• What you are asked to do: The required result is every line of the records that includes "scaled".

• Task data:
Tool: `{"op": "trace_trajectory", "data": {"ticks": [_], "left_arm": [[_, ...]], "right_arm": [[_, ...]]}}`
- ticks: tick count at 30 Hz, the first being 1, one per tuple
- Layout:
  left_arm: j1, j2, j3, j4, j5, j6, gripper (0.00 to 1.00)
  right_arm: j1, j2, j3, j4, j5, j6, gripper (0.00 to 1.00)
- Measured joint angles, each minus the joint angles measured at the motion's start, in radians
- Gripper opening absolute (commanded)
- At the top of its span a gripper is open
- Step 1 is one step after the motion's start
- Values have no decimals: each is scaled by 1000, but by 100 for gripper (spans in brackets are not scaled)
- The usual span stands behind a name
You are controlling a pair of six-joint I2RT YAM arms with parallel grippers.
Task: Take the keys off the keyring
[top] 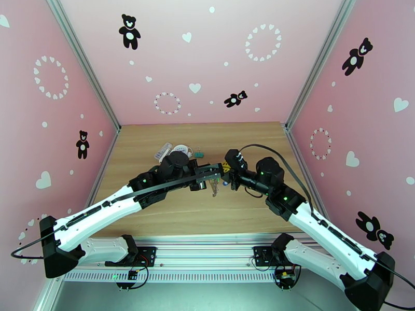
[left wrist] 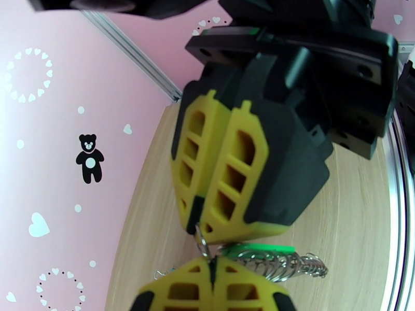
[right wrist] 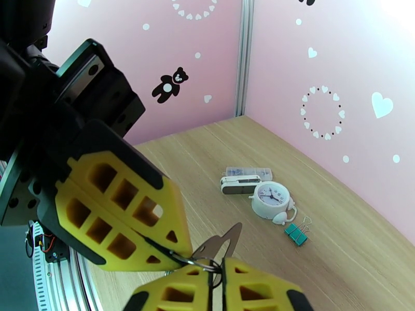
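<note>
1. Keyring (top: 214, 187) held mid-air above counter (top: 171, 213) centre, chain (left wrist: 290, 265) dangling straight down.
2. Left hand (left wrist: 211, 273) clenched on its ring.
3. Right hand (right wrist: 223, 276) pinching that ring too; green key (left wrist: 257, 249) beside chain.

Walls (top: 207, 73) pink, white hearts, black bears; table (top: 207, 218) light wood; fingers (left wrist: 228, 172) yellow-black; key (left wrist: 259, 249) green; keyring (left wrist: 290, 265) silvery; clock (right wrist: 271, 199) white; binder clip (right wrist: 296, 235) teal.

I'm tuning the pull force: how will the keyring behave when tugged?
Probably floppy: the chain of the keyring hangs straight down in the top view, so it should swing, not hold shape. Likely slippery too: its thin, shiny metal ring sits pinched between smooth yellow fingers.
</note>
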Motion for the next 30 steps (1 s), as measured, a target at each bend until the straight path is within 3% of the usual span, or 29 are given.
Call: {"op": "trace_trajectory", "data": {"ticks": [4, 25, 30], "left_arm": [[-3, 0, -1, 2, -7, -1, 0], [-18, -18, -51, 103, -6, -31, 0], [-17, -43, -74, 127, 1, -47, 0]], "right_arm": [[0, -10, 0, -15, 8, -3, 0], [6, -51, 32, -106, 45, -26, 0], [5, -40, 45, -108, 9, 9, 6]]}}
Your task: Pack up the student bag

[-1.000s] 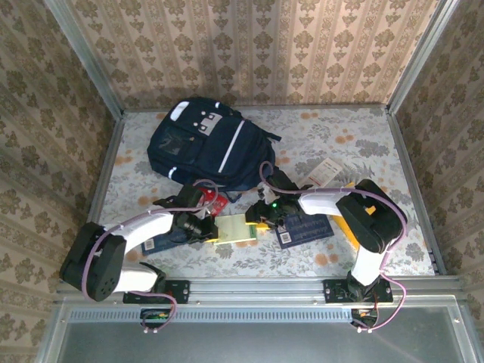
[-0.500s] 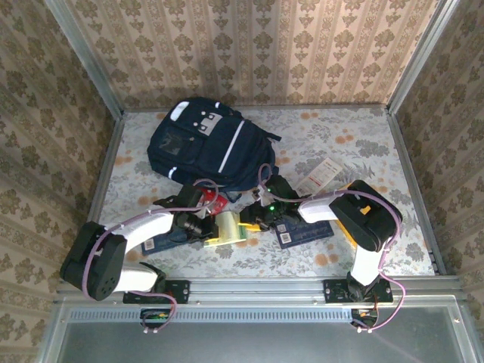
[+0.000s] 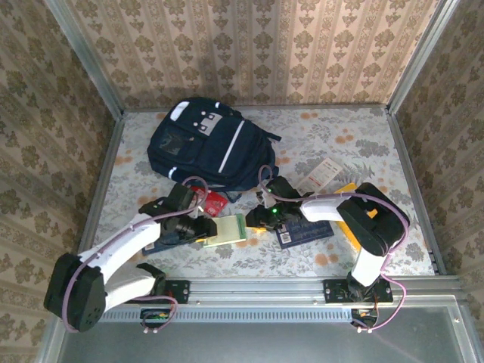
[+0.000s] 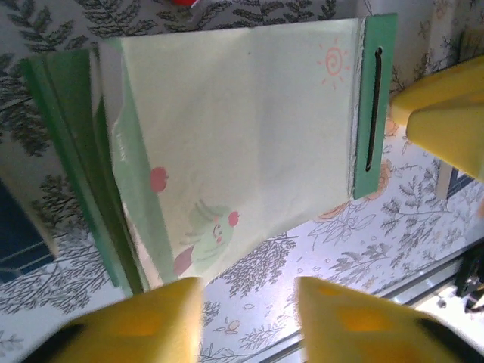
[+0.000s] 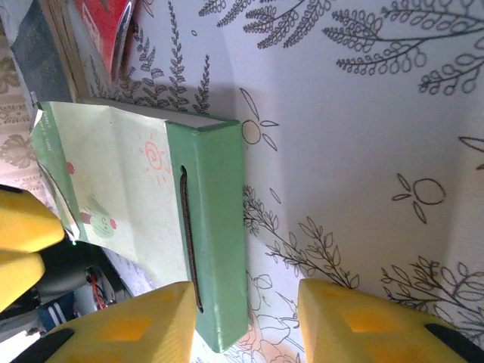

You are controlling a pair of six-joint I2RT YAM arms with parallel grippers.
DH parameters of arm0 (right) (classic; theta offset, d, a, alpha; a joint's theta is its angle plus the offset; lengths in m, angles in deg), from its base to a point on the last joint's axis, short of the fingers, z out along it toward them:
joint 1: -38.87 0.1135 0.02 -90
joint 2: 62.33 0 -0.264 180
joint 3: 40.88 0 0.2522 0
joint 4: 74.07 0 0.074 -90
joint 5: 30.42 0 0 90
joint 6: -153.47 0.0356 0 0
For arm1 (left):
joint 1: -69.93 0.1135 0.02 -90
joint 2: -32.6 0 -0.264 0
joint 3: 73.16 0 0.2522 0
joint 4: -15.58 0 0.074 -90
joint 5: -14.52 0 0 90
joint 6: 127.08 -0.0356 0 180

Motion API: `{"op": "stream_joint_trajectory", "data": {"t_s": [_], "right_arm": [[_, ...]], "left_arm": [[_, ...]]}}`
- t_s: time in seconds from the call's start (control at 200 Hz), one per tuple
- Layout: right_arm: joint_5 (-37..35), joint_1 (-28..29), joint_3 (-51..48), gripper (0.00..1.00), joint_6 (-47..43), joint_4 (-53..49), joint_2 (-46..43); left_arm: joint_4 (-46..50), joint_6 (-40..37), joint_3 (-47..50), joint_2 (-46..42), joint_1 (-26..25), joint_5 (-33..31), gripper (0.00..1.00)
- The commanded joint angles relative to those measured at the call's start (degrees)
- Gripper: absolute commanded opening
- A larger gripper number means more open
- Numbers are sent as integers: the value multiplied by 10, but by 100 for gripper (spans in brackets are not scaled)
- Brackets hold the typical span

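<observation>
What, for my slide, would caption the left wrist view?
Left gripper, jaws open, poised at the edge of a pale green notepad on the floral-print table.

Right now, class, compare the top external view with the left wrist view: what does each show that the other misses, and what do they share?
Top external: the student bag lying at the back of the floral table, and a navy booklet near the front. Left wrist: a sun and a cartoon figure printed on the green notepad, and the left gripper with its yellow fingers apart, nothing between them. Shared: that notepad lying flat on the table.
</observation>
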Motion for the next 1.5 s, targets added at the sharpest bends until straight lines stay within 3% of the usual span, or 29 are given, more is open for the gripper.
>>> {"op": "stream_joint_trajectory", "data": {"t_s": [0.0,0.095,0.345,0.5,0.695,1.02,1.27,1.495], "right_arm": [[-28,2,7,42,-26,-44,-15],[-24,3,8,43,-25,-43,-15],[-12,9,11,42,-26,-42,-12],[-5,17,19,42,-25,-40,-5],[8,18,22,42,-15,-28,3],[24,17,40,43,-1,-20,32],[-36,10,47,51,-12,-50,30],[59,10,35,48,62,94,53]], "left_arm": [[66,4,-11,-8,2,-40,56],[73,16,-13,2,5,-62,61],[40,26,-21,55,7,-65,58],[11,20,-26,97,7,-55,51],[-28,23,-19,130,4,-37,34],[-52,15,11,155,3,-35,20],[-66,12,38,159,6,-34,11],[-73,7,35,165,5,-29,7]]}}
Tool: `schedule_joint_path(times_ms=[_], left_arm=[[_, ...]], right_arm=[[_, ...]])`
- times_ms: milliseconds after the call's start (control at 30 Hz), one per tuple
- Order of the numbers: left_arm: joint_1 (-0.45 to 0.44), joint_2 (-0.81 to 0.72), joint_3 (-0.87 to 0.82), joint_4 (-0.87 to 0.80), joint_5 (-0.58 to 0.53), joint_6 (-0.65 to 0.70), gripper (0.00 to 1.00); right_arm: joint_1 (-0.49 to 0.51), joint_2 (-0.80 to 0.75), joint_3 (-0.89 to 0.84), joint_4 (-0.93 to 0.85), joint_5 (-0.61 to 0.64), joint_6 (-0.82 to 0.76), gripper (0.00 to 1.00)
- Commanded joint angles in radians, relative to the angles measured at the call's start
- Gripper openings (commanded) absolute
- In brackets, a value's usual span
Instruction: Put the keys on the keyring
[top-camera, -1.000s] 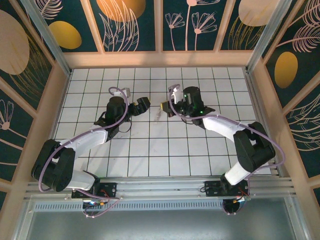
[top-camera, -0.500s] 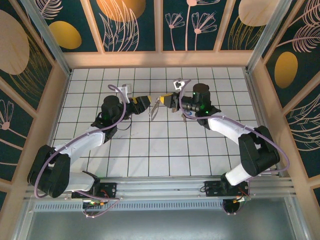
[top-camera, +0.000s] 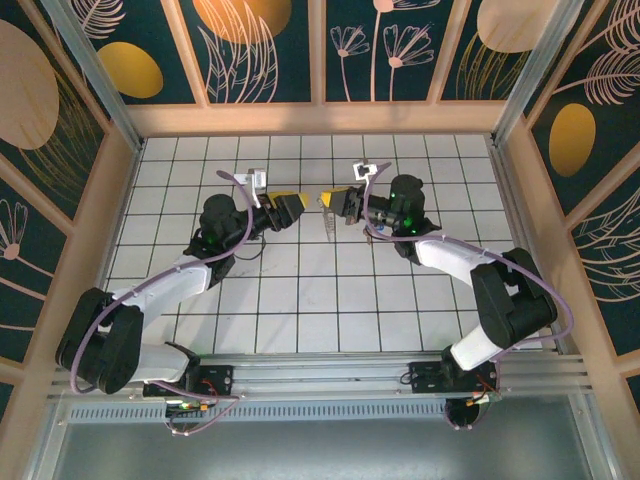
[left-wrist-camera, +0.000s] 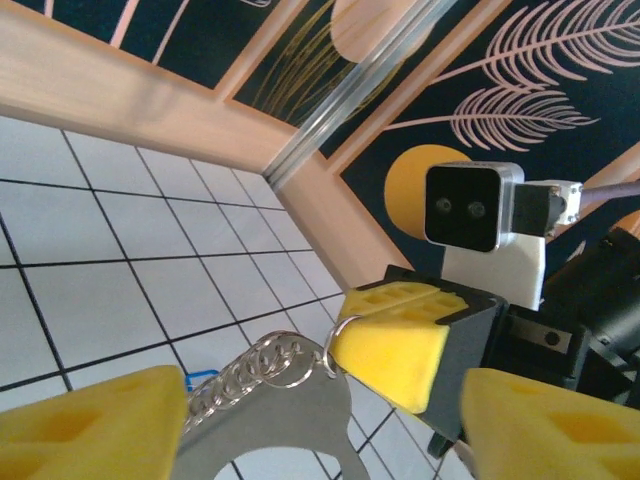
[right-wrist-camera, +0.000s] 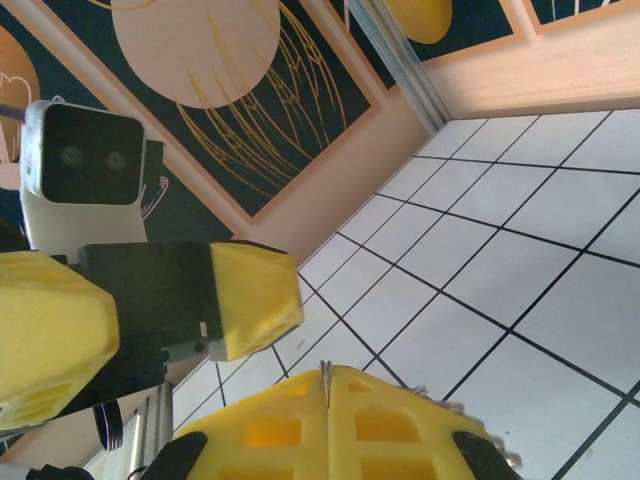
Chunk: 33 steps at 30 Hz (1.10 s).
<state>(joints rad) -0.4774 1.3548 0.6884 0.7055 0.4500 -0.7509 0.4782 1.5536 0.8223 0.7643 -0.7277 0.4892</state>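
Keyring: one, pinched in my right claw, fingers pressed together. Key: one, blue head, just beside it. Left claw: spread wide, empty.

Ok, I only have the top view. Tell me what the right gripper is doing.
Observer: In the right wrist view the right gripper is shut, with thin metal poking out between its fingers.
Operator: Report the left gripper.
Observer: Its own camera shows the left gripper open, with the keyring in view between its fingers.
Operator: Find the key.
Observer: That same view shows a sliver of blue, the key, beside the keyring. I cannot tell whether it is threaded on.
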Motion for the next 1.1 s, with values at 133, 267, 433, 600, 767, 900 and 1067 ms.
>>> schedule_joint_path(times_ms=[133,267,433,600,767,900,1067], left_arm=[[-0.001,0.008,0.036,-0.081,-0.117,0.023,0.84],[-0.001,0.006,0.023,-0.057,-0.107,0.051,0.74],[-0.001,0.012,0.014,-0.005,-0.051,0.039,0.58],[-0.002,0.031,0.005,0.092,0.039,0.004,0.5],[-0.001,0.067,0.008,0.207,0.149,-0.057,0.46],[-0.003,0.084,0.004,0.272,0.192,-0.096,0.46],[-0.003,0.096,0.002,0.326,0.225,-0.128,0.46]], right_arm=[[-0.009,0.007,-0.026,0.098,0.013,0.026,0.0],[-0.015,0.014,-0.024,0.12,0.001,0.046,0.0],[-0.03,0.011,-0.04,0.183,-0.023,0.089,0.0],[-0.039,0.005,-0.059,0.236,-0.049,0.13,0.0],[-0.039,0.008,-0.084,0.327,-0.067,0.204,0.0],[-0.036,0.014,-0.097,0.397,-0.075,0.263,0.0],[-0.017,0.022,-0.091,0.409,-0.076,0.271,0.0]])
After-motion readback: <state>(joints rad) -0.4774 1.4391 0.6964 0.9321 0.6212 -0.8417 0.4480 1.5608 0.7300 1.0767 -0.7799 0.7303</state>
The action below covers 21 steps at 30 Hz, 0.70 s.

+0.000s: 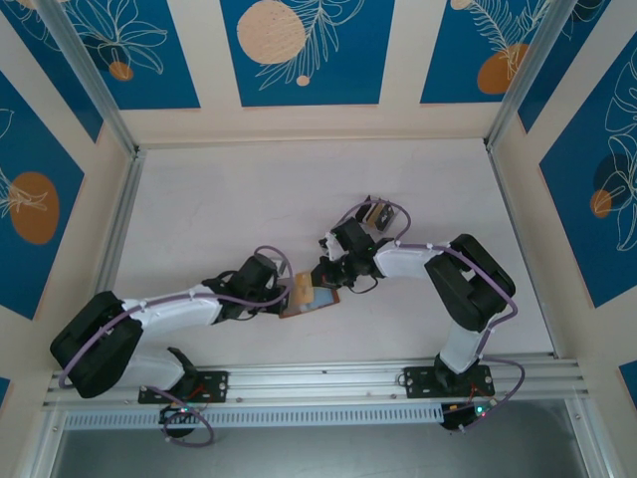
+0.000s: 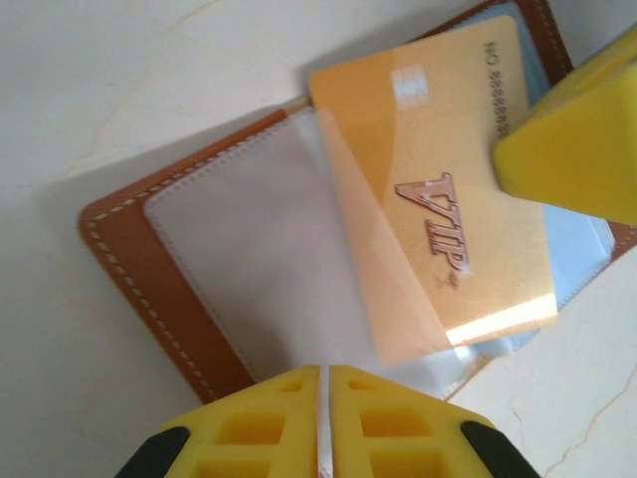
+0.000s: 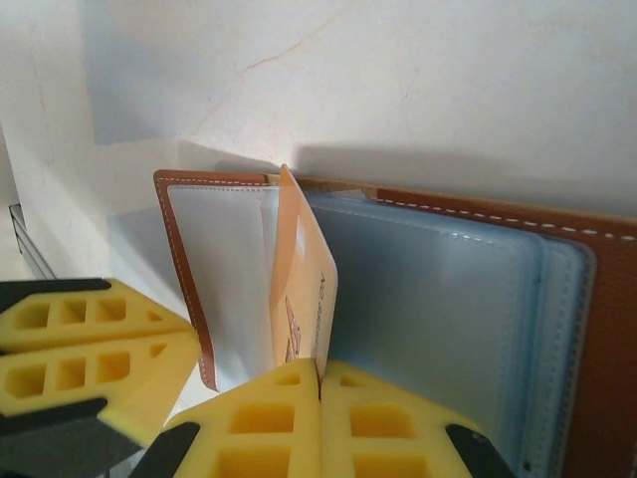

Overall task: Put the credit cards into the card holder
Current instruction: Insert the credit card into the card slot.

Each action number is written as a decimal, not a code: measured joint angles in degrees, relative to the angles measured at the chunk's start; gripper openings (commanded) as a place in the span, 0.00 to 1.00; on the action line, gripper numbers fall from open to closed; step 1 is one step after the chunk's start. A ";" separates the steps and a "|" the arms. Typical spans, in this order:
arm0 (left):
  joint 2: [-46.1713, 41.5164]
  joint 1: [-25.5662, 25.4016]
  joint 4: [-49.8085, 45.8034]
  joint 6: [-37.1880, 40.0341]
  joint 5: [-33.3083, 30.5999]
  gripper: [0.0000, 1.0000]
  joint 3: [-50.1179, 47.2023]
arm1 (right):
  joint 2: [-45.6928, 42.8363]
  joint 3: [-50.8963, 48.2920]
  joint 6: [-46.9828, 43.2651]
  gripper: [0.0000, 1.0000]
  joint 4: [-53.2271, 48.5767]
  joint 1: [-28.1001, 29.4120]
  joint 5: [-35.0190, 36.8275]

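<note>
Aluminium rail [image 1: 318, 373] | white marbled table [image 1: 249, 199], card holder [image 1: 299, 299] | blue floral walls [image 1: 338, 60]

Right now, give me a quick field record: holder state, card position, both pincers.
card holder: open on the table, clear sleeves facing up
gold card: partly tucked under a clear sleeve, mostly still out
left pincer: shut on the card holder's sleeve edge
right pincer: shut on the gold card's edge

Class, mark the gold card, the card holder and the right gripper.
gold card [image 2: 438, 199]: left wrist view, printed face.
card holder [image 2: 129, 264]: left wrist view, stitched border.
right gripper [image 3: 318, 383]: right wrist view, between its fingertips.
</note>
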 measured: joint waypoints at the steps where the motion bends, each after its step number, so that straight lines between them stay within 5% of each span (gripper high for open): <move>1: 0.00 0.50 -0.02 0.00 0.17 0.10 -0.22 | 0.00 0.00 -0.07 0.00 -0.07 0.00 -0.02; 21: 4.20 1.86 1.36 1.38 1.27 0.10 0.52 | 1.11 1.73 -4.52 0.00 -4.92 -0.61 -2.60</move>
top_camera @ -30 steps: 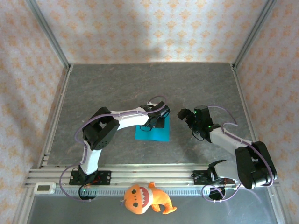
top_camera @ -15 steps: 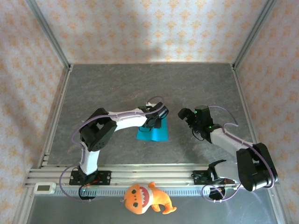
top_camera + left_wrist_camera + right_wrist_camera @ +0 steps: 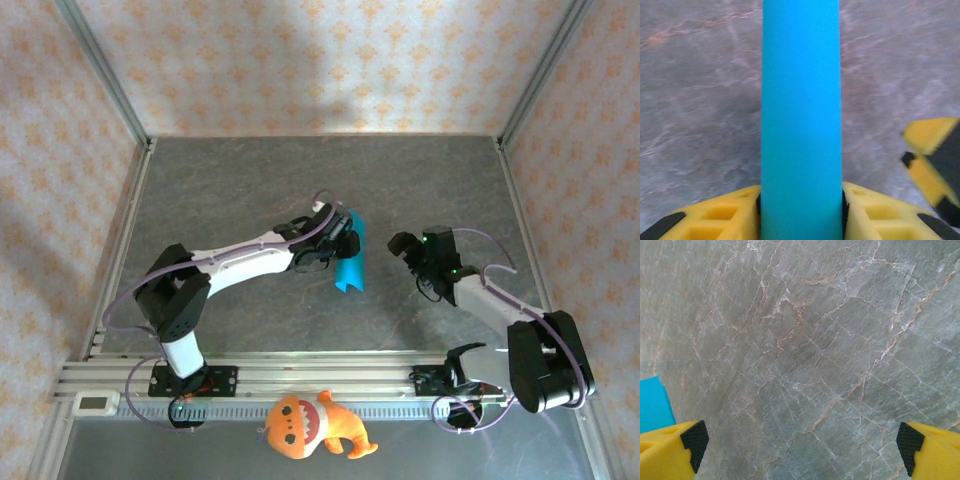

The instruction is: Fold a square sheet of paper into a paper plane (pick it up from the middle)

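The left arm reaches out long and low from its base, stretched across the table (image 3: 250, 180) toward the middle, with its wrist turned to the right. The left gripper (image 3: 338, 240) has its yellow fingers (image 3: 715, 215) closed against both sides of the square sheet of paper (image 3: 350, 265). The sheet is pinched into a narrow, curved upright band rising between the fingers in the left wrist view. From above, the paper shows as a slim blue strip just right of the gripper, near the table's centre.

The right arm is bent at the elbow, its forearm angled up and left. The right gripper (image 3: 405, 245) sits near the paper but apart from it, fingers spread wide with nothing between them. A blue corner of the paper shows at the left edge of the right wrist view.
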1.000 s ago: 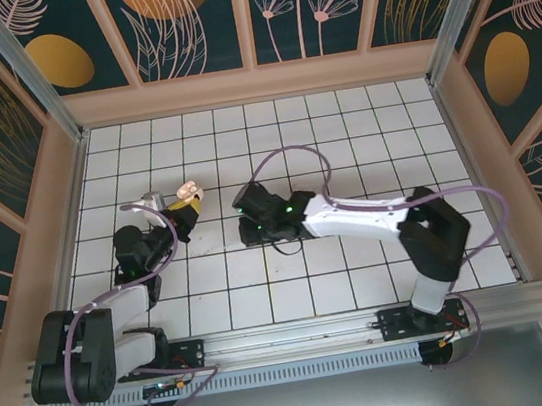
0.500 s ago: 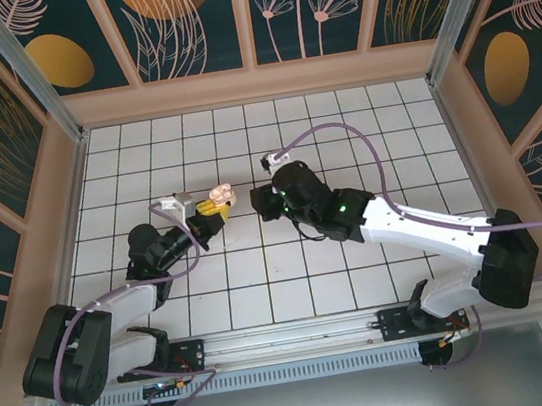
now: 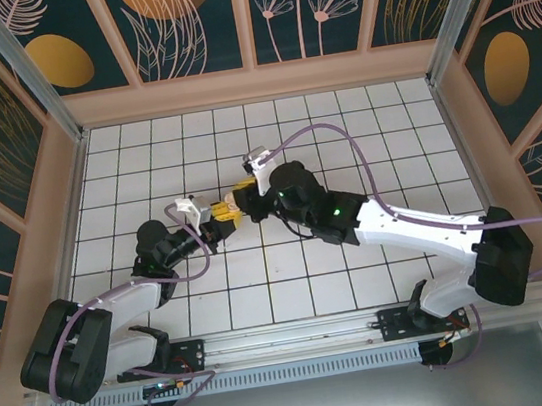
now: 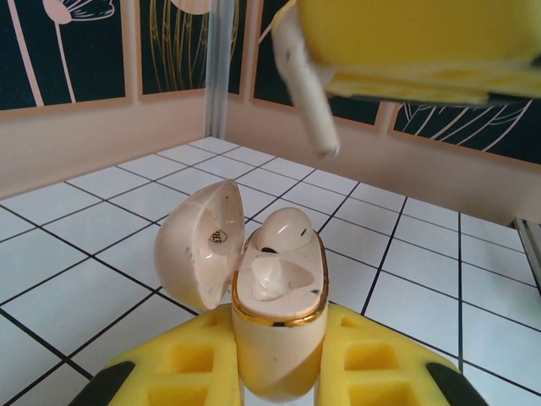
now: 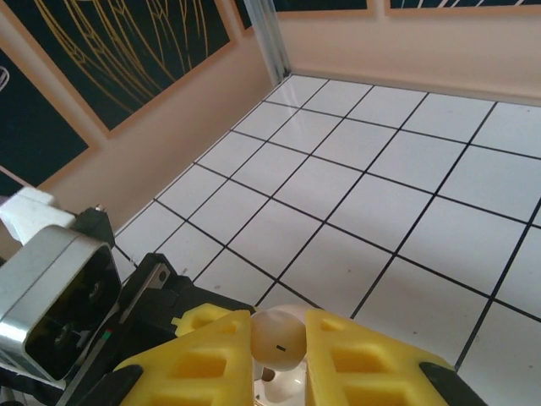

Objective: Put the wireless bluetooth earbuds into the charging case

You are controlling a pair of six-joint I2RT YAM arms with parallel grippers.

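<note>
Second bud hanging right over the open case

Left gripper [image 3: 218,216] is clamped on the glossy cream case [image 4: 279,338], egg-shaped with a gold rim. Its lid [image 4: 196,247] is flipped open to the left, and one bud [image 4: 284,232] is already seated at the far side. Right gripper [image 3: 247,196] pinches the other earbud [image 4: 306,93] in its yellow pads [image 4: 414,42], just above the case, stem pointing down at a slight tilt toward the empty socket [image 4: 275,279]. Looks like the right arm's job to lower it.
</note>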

• Solution:
- Values have no decimals: each is scaled by 1000, but by 100 for gripper (spans in brackets are not scaled)
- Numbers are sent as integers: the value multiplied by 10, but by 100 for gripper (spans in brackets are not scaled)

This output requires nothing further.